One minute your brand is laser-focused on solving your most valuable customer’s most important problems. And the next, your brand feels confusing, overextended, and diluted.

So, how can you tell if your brand is losing focus?

In this post, we look at what we mean by brand focus, unpack 4 telltale signs your brand is losing focus, and give you tips on how to get your brand back on the focus track.

CONTENTS

What is Brand Focus

Brand focus is the mark of a brand that is relevant, cohesive, and compelling in the eyes of its target audience.

Brands tend to lose focus for many reasons. Markets change and customer needs shift. If your brand isn’t changing along with these things, it risks losing focus.

Another common reason for a loss of brand focus is when a business over-compensates in the attempt to keep pace with increased competitions.

The temptation to diversify and adapt to changing markets can result in brands pursuing irrelevant or unsustainable brand extensions.

4 Signs Your Brand is Losing Focus

No brand is immune from a loss of focus. From small businesses to global enterprises, it happens to the best of us.

A loss of brand focus usually isn’t the result of reckless behavior, either. More often, it’s an unintentional lack of vigilance that gets brands in trouble.

In fact, most brands don’t even realize they’ve lost focus.

The following are 4 telling signs that you might be drifting from a clear, cohesive brand to a confused and diffuse brand experience.

1. You’re Diversifying Just to Generate Revenue


Diversification is seen by many as a key to success, but when done poorly, it has the power to dismantle your brand’s legacy and leave customers scrambling to understand what your brand stands for.

A classic example is Apple’s rapid product expansion not long after the death of founder Steve Jobs. Without the steadying keel of its iconic leader, many thought the brand was just throwing darts at what to do next.

If your brand is struggling, it can be tempting to diversify as a last-ditch effort to widen your sales funnel.

But if you can’t attract and keep customers with your signature offerings, trying to reach a greater audience by haphazardly expanding into adjacent markets comes with a significant amount of risk.

At the end of the day, your customers need to know why they should buy from you rather than from your competition. They require clear and consistent brand messaging that’s as easy to understand as it is to share with others.

Rather than diversifying (and running the risk of diluting your messaging to the point of irrelevance), it is often wiser to refocus your existing brand on the specific needs of your ideal clients.

2. You Lack a Clear Value Proposition


Disney is the happiest place on earth. BMW is the ultimate driving machine. Charmin is squeezably soft.
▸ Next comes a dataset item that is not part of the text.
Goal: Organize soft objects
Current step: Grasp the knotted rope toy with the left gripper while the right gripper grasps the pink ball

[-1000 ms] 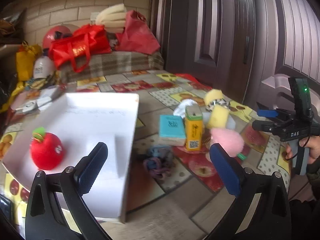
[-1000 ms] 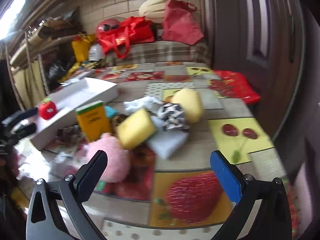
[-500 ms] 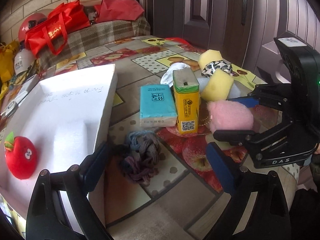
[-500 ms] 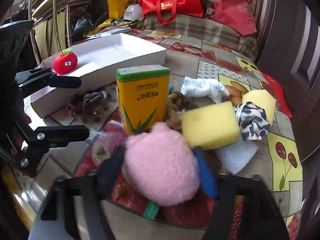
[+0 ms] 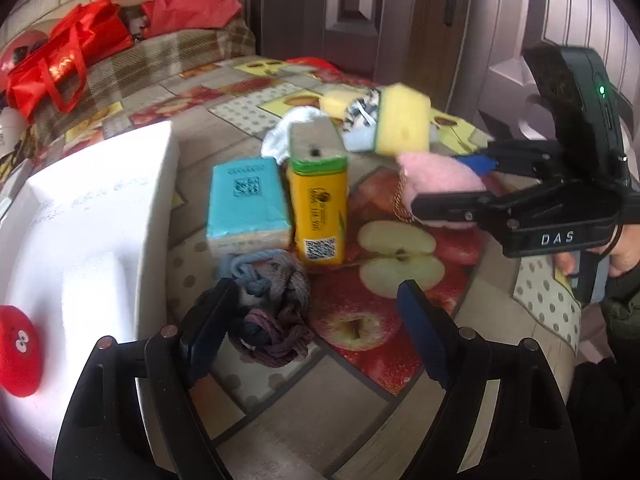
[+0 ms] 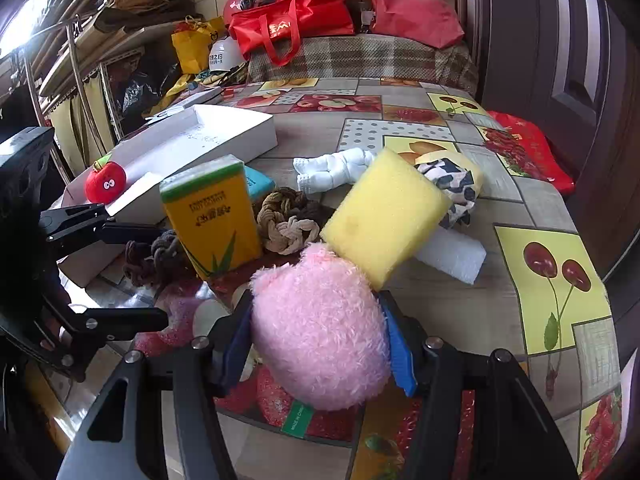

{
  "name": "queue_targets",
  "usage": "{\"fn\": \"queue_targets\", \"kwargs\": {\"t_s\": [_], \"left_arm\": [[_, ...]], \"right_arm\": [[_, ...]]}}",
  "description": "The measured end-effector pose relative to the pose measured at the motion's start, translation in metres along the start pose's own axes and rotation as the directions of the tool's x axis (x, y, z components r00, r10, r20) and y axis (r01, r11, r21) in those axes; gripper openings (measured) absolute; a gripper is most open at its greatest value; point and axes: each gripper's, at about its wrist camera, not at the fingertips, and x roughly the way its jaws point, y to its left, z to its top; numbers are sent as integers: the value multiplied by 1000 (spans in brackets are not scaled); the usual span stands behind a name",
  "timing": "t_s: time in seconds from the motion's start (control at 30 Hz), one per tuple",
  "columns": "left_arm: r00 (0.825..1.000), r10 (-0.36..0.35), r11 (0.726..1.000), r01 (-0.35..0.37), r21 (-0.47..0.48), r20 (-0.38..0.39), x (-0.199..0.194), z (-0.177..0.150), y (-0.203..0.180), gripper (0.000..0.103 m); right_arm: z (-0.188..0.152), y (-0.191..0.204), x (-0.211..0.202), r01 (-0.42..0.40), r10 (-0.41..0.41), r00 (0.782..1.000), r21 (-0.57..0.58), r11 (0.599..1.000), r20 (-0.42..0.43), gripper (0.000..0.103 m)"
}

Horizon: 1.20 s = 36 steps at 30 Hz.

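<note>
My right gripper (image 6: 318, 340) is shut on a fluffy pink plush (image 6: 320, 332), both blue pads pressed into its sides. In the left wrist view the right gripper (image 5: 444, 182) and the pink plush (image 5: 436, 176) are at the right. A yellow sponge (image 6: 384, 216) leans tilted on the plush. My left gripper (image 5: 316, 330) straddles a dark knotted rope bundle (image 5: 272, 308) and its jaws are closing. The bundle sits by the left pad; the right pad stands clear of it. A red apple plush (image 5: 16, 352) lies in the white foam tray (image 5: 100, 200).
A yellow carton (image 5: 318, 204) stands upright next to a teal tissue pack (image 5: 248, 200), just behind the bundle. A beige knotted rope (image 6: 288, 224), a white toy figure (image 6: 336, 168), a black-and-white cloth (image 6: 452, 188) and a white foam block (image 6: 452, 256) crowd the middle. Red bags lie beyond.
My right gripper came down over the pink plush and shut on it. My left gripper swung from the tray toward the rope bundle, dropped around it, and its jaws narrowed.
</note>
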Motion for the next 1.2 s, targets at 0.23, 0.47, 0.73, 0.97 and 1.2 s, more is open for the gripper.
{"fn": "queue_targets", "kwargs": {"t_s": [0.23,0.47,0.73,0.97,1.2], "left_arm": [[995,101,995,-100,-16,24,-2,5,5,83],[997,55,992,-49,115,-47,15,1,-22,82],[986,153,987,-149,52,-73,21,2,1,78],[994,86,993,-79,88,-70,19,0,-10,28],[993,116,991,-115,70,-11,9,0,-9,25]], "right_arm": [[1,1,0,-3,3,1000,-8,1000,3,59],[1,2,1,-1,1,1000,-8,1000,1,59],[1,2,3,-2,2,1000,-11,1000,-7,59],[-1,11,0,1,0,1000,-63,998,11,59],[-3,9,-23,13,-6,991,-55,998,132,56]]}}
Successful brands are those whose value propositions are imminently knowable.

You may be getting your brand and messaging in front of thousands of eyes every day, but if the brains behind those eyes don’t immediately understand why they should buy your product or service instead of your competitors’, then that exposure is essentially worthless.

A strong value proposition isn’t necessarily about having snappy taglines though.

It’s about clearly conveying the thing (or things) your brand does better than anyone else. And it starts internally. One thing’s for sure: if your employees can’t articulate your value proposition, chances are your customers can’t either.

3. You’re Copying the Competition


Although Uber and Lyft are nearly identical in their pricing and ride-sharing capabilities, the difference in brand value is no small indicator that Uber has developed a strategic advantage.

To stay afloat in the midst of heated competition, many brands attempt to mimic the success of their competitors by adopting similar business and branding strategies.

In the worst cases, short-sighted tactics like these can result in a pricing war that weakens both brands and undercuts their long-term value.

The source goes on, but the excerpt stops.